_Work task:_ All that is needed is the run of lines from the top of the entries to the line with "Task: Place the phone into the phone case", that line included, repeated exactly and free of pictures.

_Task input:_

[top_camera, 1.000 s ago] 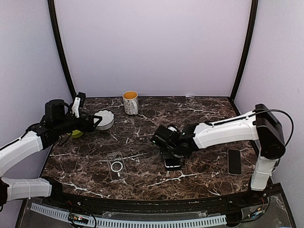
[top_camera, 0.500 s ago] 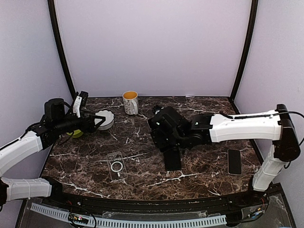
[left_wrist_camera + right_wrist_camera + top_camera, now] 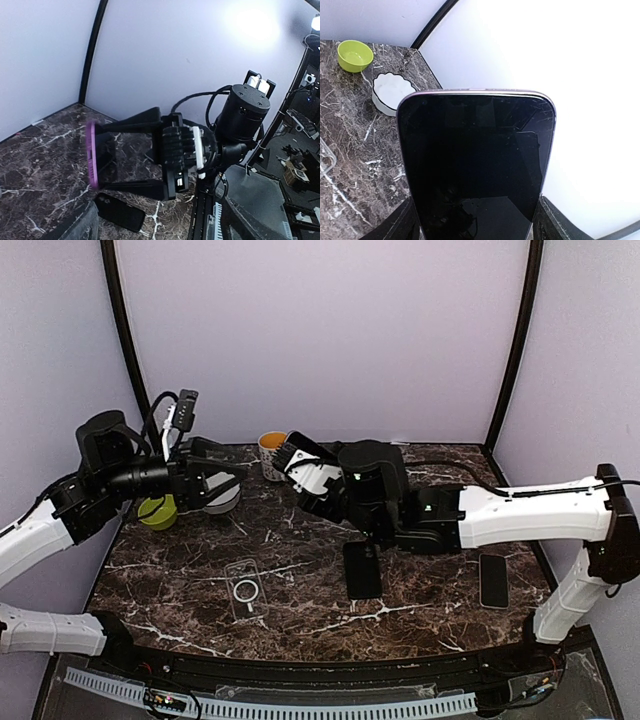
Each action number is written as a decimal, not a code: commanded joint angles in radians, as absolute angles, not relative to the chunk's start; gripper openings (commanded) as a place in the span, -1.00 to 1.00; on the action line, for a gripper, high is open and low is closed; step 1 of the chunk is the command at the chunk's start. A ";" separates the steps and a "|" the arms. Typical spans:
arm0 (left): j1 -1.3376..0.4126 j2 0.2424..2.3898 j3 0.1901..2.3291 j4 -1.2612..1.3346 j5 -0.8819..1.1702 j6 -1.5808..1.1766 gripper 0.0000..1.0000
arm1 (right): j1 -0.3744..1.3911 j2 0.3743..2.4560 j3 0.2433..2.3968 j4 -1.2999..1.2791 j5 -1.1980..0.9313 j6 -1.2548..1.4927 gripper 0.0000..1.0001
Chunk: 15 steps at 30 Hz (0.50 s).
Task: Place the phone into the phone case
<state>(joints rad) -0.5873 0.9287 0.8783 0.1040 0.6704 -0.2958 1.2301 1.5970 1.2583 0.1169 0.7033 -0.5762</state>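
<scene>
Black phone [image 3: 475, 160] gripped in right hand [image 3: 476, 212]; clear phone case [image 3: 245, 590] on table [image 3: 430, 595].

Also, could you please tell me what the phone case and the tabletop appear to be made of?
The phone case looks like clear plastic or silicone: the dark veined surface shows through it, and only its outline and white ring stand out. The tabletop looks like smooth dark brown marble or a marble-look laminate, with irregular white veins; which of the two, I cannot tell.
</scene>
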 commanded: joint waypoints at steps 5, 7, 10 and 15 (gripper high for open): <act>-0.679 1.011 0.945 0.061 0.459 -0.223 0.49 | 1.267 1.619 1.331 0.295 0.661 -0.745 -1.00; -0.680 1.005 0.936 0.072 0.409 -0.212 0.37 | 1.272 1.613 1.333 0.288 0.653 -0.738 -1.00; -0.680 1.017 0.930 0.088 0.395 -0.215 0.26 | 1.280 1.611 1.338 0.282 0.640 -0.730 -1.00; -0.682 1.058 0.934 0.117 0.430 -0.233 0.02 | 1.296 1.619 1.361 0.280 0.619 -0.726 -1.00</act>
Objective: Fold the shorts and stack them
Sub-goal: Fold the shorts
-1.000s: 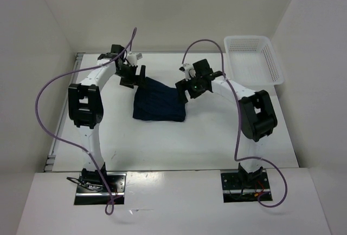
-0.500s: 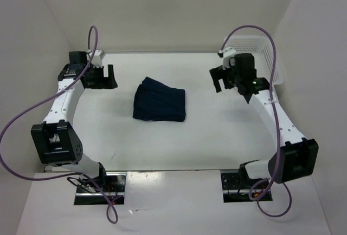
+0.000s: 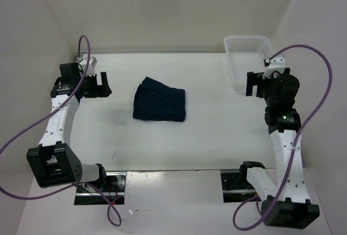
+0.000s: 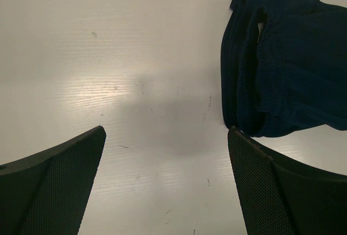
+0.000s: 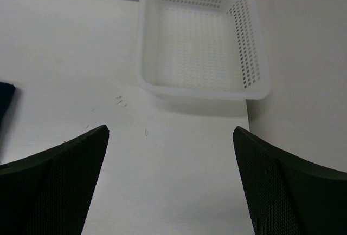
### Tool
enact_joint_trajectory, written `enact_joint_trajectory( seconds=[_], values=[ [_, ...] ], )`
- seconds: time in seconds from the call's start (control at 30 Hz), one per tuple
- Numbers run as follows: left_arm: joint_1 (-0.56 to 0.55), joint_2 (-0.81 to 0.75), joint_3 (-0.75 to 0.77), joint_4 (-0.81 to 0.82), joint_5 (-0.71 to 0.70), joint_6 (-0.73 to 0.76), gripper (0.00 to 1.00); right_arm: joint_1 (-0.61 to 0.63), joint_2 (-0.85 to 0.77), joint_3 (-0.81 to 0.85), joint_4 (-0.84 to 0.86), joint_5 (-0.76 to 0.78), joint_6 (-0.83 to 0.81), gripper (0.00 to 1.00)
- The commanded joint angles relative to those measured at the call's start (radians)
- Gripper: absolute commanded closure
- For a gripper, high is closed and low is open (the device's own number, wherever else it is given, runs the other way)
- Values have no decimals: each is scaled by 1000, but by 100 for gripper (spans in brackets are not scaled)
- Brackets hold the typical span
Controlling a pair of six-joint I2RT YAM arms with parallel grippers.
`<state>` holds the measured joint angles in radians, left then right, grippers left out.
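The shorts [image 3: 159, 104] lay on the tabletop [image 3: 211, 132] about midway between my two arms, gathered into a compact, roughly rectangular bundle with several layers on top of each other. In my left wrist view the gathered waistband showed along the near side of the bundle, doubled over itself. By that shape I judged the folding as good as done, though the far left corner looked a little uneven and slanted.

My left hand [image 4: 166, 132] hung over bare tabletop to the left of the shorts, its fingers spread wide and holding nothing, with the shorts near the tip of one finger but not touched. My right hand [image 5: 171, 129] was off to the right, just beside the white basket [image 5: 200, 91], also spread wide and empty.

Stacking was harder to judge. I saw only this one pair, with no other pile to set it on. The basket held nothing that I could see. So what was left, as I judged it, was at most to tidy the corner and move the bundle to wherever the stack belonged. I could not tell whether that place was the basket or the spot where the shorts already lay.

I could read no writing. The shorts were plain, with no tag showing, and neither the basket nor my arms showed any legible mark.
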<state>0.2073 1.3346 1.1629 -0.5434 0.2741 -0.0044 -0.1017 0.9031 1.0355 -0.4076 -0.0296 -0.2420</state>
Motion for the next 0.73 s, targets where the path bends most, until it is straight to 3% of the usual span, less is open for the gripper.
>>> enact_joint_trajectory(
  seconds=[0.0, 0.27, 0.7],
  values=[
    [6, -52, -22, 48, -15, 4, 0, -55, -102, -78, 50, -90, 69, 0],
    [6, -117, -52, 66, -15, 4, 0, -87, -240, -163, 6, -136, 99, 0],
    [6, -169, -81, 77, 2, 4, 0, -87, -273, -196, -14, -191, 109, 0]
  ],
)
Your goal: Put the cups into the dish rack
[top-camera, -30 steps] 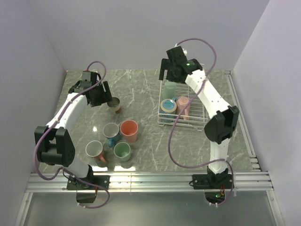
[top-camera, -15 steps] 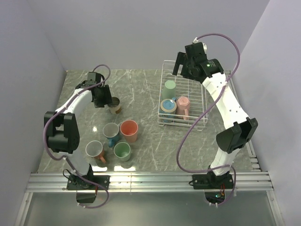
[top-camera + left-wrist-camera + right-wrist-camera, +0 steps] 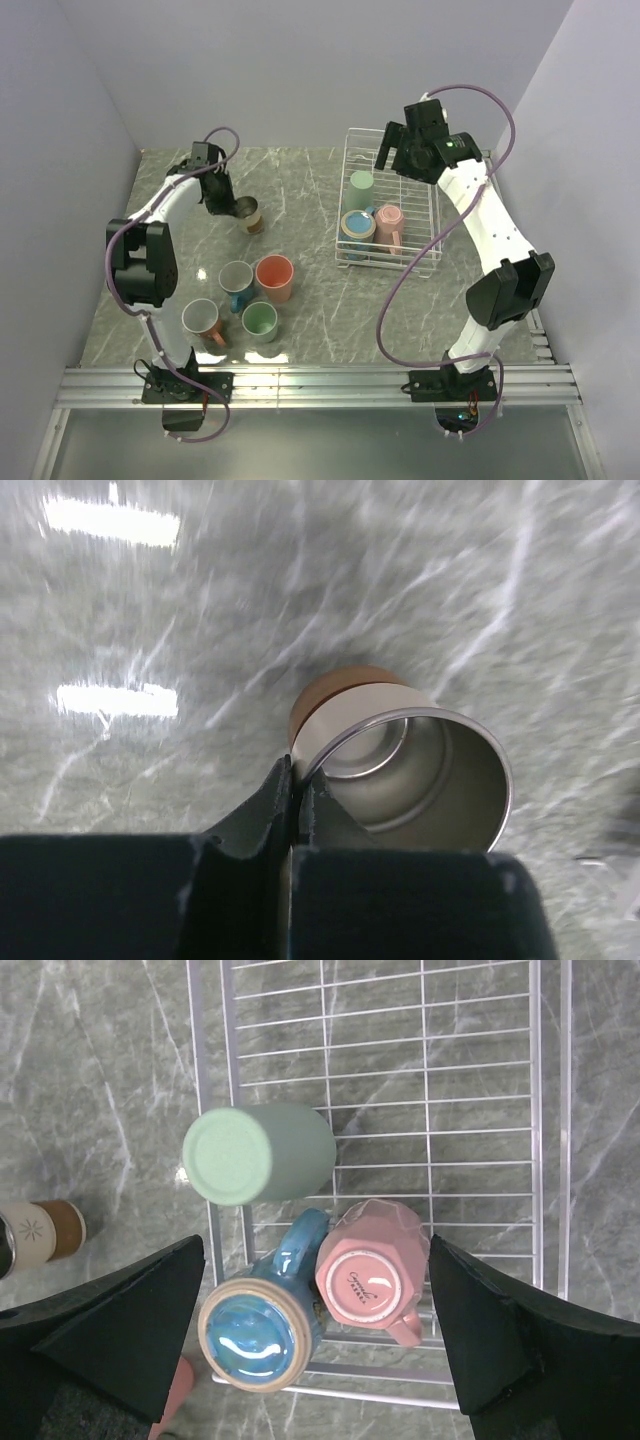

_Task result:_
[top_camera, 1.000 s ago] 
[top_camera, 0.500 s ago] 
[left_wrist_camera + right_wrist_camera + top_camera, now] 
Each action number is written as a decimal, not a code: commanded joint angles in radians, as absolute angles, not relative to the chunk's start; gripper openings (commanded) as a place in the span, -1.00 to 1.00; on the action line, for a gripper, high is open and low is closed; step 1 of the chunk is the command at the chunk's start. A ";" separates the steps and a "|" the arms. Typical spans:
arm0 (left): j1 -1.3376..0.4126 j2 0.2424..2.3898 j3 0.1901..2.3291 j4 -1.2612..1.3346 j5 -0.8819..1.1702 j6 -1.5808..1.1766 gripper 0.0000..1.0000
arm1 (right): j1 -0.3744..1.3911 j2 0.3743..2.4560 j3 0.2433..2.3968 j4 -1.2999..1.2791 j5 -1.1980..0.9313 j6 -1.2548..1.4927 gripper 0.0000..1.0001
Chunk: 15 steps at 30 Hz (0.50 s).
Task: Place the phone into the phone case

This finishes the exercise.